## Your instructions
Starting at the first line of the entries below, please return exactly each line up to and including the one with "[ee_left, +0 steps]"; pictures stay out.

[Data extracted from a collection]
+---+

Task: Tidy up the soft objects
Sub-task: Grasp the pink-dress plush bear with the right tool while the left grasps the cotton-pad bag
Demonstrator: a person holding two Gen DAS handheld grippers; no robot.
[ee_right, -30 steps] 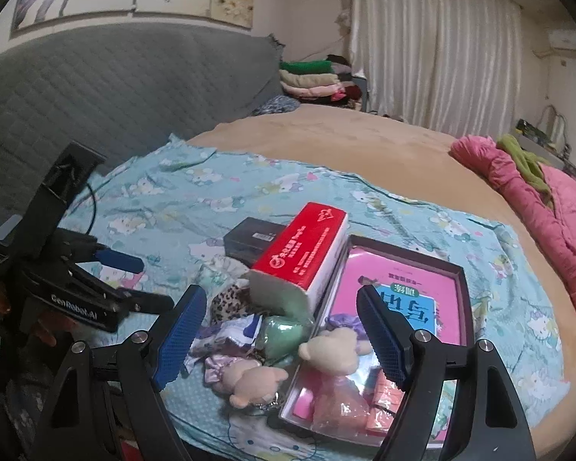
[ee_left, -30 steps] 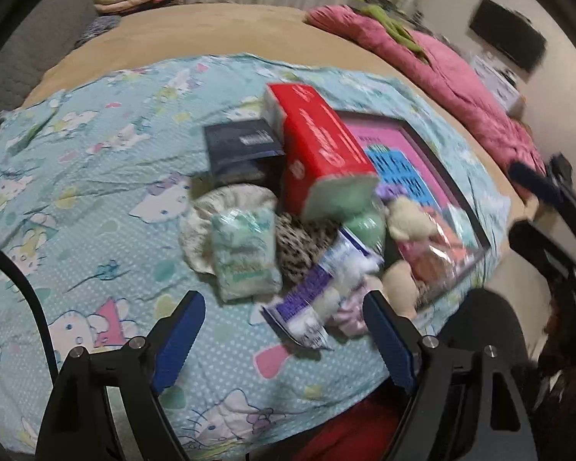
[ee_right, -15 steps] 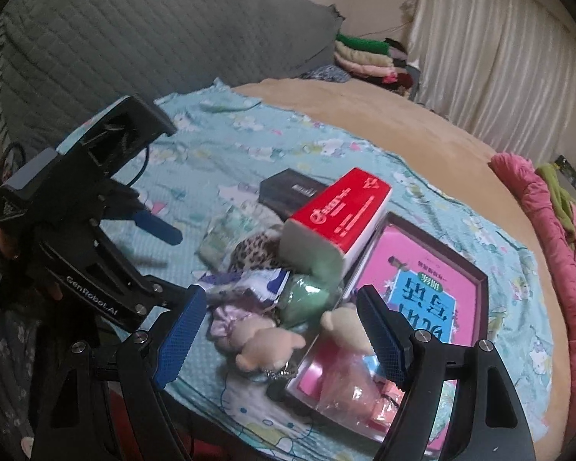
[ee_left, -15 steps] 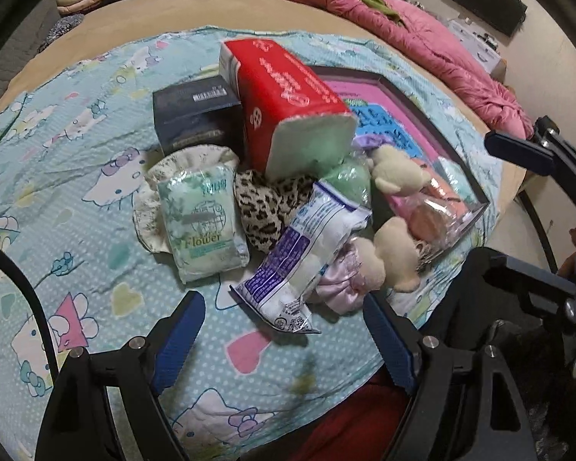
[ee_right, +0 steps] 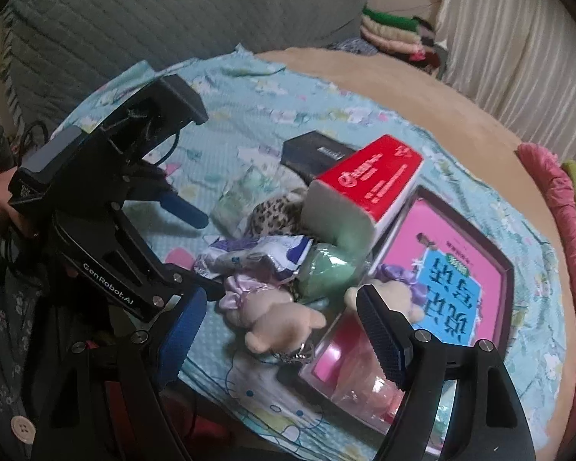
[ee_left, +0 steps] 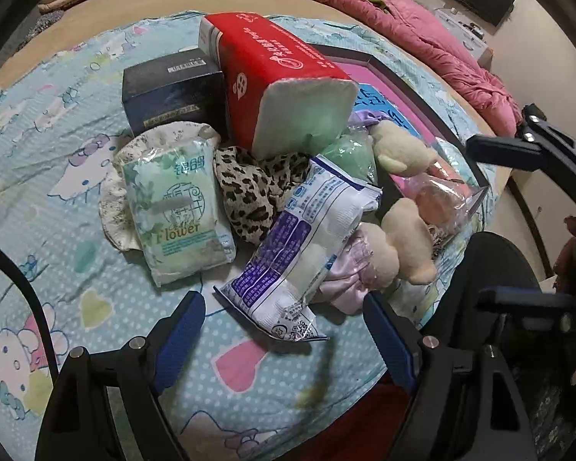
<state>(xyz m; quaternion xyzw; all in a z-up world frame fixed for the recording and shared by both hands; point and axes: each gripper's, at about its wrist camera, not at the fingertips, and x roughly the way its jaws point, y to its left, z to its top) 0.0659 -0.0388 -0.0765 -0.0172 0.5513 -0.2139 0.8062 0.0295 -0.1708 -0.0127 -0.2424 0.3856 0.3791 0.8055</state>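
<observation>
**Nothing sorted yet; both grippers poised over the pile**

Nothing is judged to have been organized so far. The soft objects lie heaped together on the patterned sheet [ee_left: 57, 176]: a green tissue pack [ee_left: 176, 207], a leopard-print cloth [ee_left: 249, 188], a white-and-purple packet [ee_left: 307, 238], two cream plush toys [ee_left: 407, 238] and a lilac fabric piece [ee_left: 349, 272]. A red tissue block [ee_left: 280, 77] leans over a dark box [ee_left: 172, 88]; beside it a pink-lined tray [ee_right: 457, 253] is seen, with a clear bag resting at its near end. All sorting is judged still to be done.

The left gripper [ee_left: 284, 330] is held tilted downward just short of the white-and-purple packet, jaws spread wide, nothing between them. The right gripper [ee_right: 280, 326] is likewise angled down over one plush toy [ee_right: 276, 319] near the tray corner, jaws apart and empty. No contact with any item is seen.
</observation>
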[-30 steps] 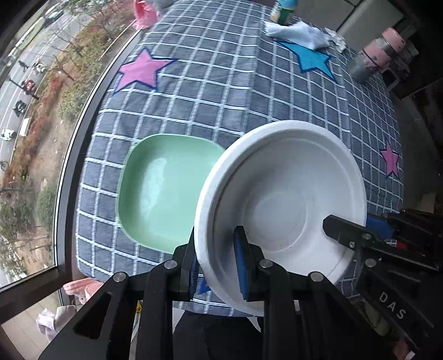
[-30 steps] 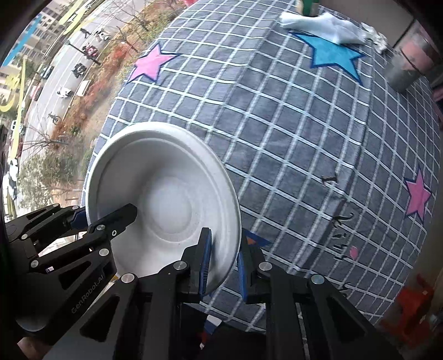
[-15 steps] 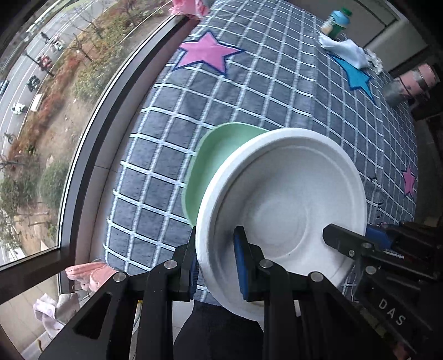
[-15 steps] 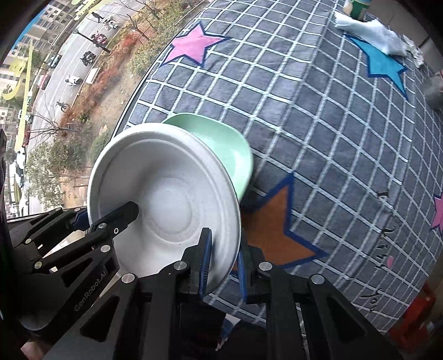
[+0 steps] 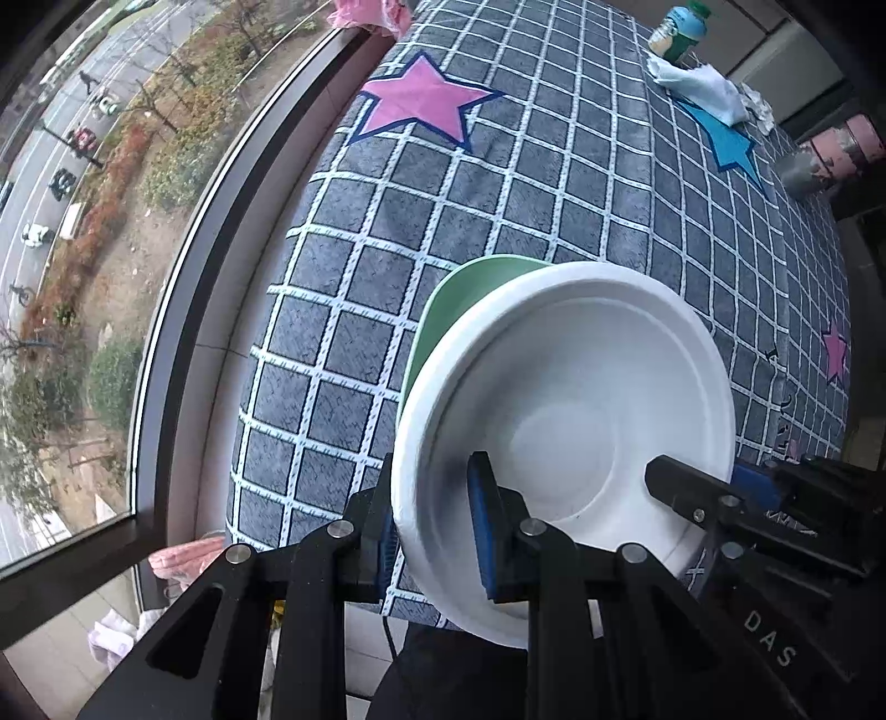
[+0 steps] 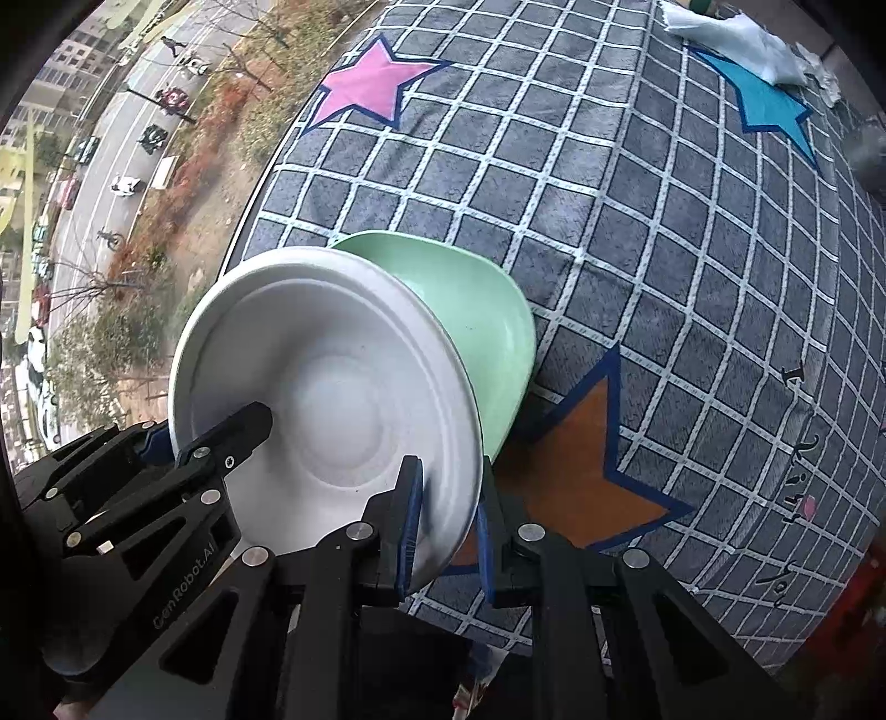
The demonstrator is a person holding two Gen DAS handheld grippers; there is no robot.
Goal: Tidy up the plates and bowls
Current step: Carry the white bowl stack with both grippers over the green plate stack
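The table [image 5: 554, 183], under a grey checked cloth [image 6: 637, 232] with coloured stars, runs along a window [image 5: 99, 277], and its near edge lies just below both grippers. Most of the cloth beyond the dishes is bare; the only clutter sits at the far end, where a bottle [image 5: 678, 33], a crumpled white rag [image 5: 703, 86] and a grey cup [image 5: 803, 171] stand well apart from the dishes. The white bowl [image 5: 565, 432] is held over the near window-side corner of the table, tilted rather than level. The left gripper [image 5: 432, 531] is clamped on the bowl's rim nearest the window, one blue pad inside the bowl and the other outside. The right gripper [image 6: 446, 531] is clamped on the opposite rim in the same way, and each gripper shows in the other's view, across the bowl. A green plate [image 6: 476, 321] lies on the cloth directly behind and under the bowl, mostly covered by it, beside an orange star [image 6: 576, 476]. Whether the bowl's underside touches the plate is hard to tell, since the bowl hides the gap.
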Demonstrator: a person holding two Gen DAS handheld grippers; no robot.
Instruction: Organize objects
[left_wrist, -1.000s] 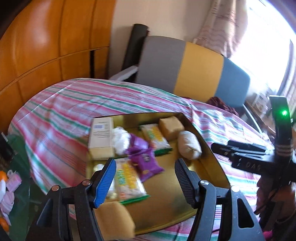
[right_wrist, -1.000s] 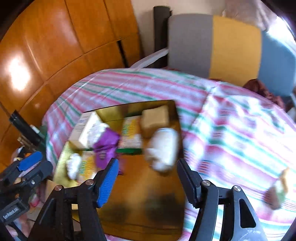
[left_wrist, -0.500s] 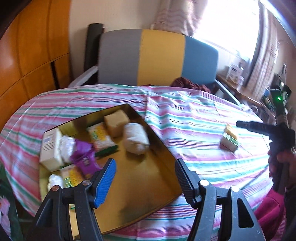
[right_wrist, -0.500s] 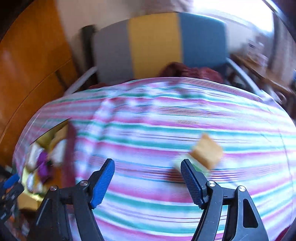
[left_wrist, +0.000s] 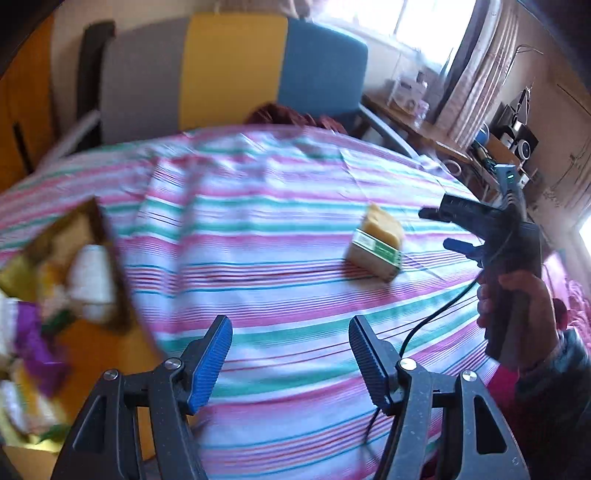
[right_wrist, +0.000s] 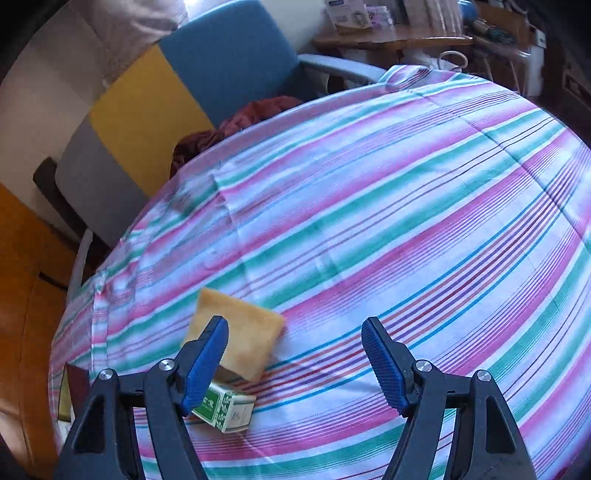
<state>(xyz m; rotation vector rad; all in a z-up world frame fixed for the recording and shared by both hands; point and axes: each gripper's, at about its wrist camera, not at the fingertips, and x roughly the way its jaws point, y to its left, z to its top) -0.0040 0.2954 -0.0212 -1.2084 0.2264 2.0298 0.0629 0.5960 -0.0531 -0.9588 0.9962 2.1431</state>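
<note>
- On the striped surface (left_wrist: 280, 258), toward its right half in the left wrist view, lay a yellow sponge (left_wrist: 384, 225) together with a small green-and-white box (left_wrist: 375, 254); the two touched, sponge behind, box in front.
- Right wrist view: same sponge (right_wrist: 242, 338) leaned tilted over the box (right_wrist: 225, 406), box lying on its side on the cloth (right_wrist: 369, 221).
- Right gripper (right_wrist: 295, 362) hovered just above and near the pair; jaws spread wide, nothing between them. Its left blue pad (right_wrist: 207, 358) overlapped the sponge in view; contact could not be judged.
- From the left wrist view the right gripper (left_wrist: 448, 229) showed as a dark body just right of the box, held in the person's right hand (left_wrist: 517, 306), a black cable trailing from it.
- Left gripper (left_wrist: 290, 354) hung over bare cloth, well apart from the sponge; jaws wide apart and holding nothing.
- Gold tray (left_wrist: 110, 266) sat at the left edge of the surface, blurred; a white bundle (left_wrist: 92, 284) and purple wrapper (left_wrist: 33, 343) could be made out inside, the rest unclear.
- Behind the surface stood a chair back in grey, yellow and blue panels (left_wrist: 232, 70), a dark red cloth (right_wrist: 236, 125) bunched on its seat.
- Wooden shelf with clutter (left_wrist: 424, 125) stood by the curtained window on the right.
</note>
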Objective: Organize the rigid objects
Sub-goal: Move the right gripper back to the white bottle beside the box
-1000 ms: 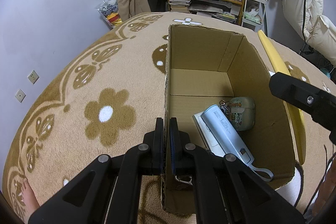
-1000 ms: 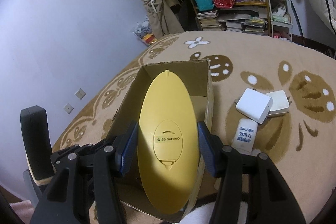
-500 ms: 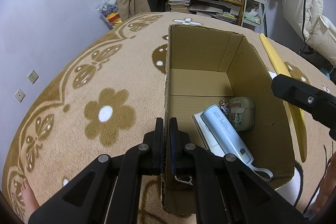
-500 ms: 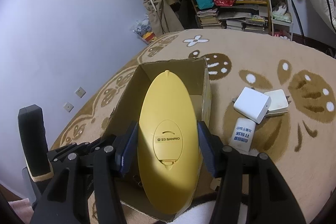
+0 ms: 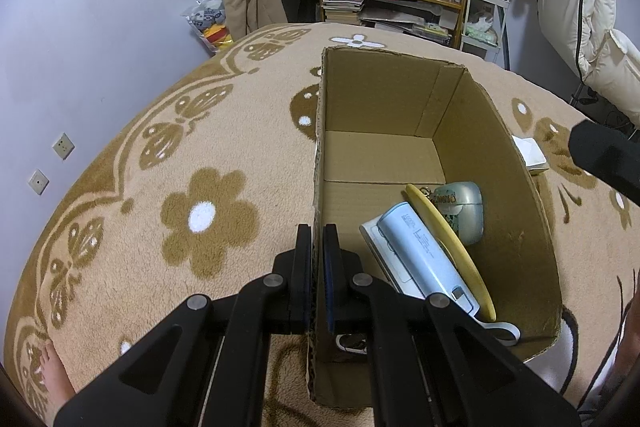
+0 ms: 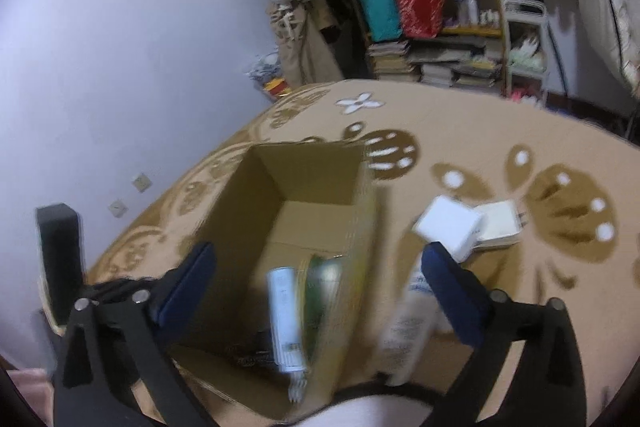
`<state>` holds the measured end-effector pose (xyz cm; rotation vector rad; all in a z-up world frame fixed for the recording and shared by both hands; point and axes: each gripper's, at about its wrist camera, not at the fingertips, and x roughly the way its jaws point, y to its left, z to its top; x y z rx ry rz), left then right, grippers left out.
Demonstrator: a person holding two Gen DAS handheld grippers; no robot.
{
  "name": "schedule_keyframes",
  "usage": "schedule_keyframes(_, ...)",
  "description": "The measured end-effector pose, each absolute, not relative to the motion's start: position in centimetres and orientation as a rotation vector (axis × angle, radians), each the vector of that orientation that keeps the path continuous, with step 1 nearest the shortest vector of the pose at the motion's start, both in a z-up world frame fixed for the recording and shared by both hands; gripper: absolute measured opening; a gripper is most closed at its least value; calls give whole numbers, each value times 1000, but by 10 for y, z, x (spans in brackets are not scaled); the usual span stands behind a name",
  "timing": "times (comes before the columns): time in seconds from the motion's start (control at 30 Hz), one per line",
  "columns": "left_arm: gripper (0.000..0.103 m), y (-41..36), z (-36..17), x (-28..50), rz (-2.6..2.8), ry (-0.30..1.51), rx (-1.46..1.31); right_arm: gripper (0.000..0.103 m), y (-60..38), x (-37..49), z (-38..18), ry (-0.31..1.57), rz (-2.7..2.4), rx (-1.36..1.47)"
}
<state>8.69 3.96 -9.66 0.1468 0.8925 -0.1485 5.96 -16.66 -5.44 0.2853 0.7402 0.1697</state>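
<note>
The left gripper (image 5: 317,259) is clamped narrow on the left wall of the cardboard box (image 5: 516,203), one finger outside and one inside, which most likely steadies the box and keeps it upright on the flowered rug (image 5: 208,219) while things go in. The right gripper (image 6: 316,275) hangs over the box's near end with its jaws opening wide and nothing between the pads; this view is smeared by motion, so fine detail inside is hard to read. In the left wrist view a flat yellow oval piece (image 5: 452,247) lies inside the box, tilted on edge between a pale blue cylinder (image 5: 428,259) and a green rounded case (image 5: 464,211), with a white flat item (image 5: 376,243) partly under the cylinder. That lie suggests the yellow piece has been let go and has settled against its neighbours. Outside the box, on the rug to its right, two white chargers (image 6: 448,227) and a white tube (image 6: 408,323) remain, so the sorting looks unfinished; the tube, just beside the box wall, seems the nearest candidate for the open right jaws.
</note>
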Motion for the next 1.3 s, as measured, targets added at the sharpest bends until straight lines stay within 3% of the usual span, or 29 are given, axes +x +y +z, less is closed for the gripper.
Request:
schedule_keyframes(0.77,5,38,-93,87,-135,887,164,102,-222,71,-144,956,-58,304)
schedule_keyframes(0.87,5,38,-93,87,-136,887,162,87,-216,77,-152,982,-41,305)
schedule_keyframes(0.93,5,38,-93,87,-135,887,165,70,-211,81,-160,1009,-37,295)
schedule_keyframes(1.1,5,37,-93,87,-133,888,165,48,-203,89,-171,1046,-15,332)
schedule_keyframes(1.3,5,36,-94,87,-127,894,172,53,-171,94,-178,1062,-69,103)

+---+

## Output of the exercise
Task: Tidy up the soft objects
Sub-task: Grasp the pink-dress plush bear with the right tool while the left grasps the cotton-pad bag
Demonstrator: a person holding two Gen DAS handheld grippers; no robot.
[ee_right, -30 steps] 
[ee_left, -30 steps] 
[ee_right, -15 steps] 
[ee_left, -15 steps] 
[ee_right, +0 steps] 
[ee_left, +0 steps] 

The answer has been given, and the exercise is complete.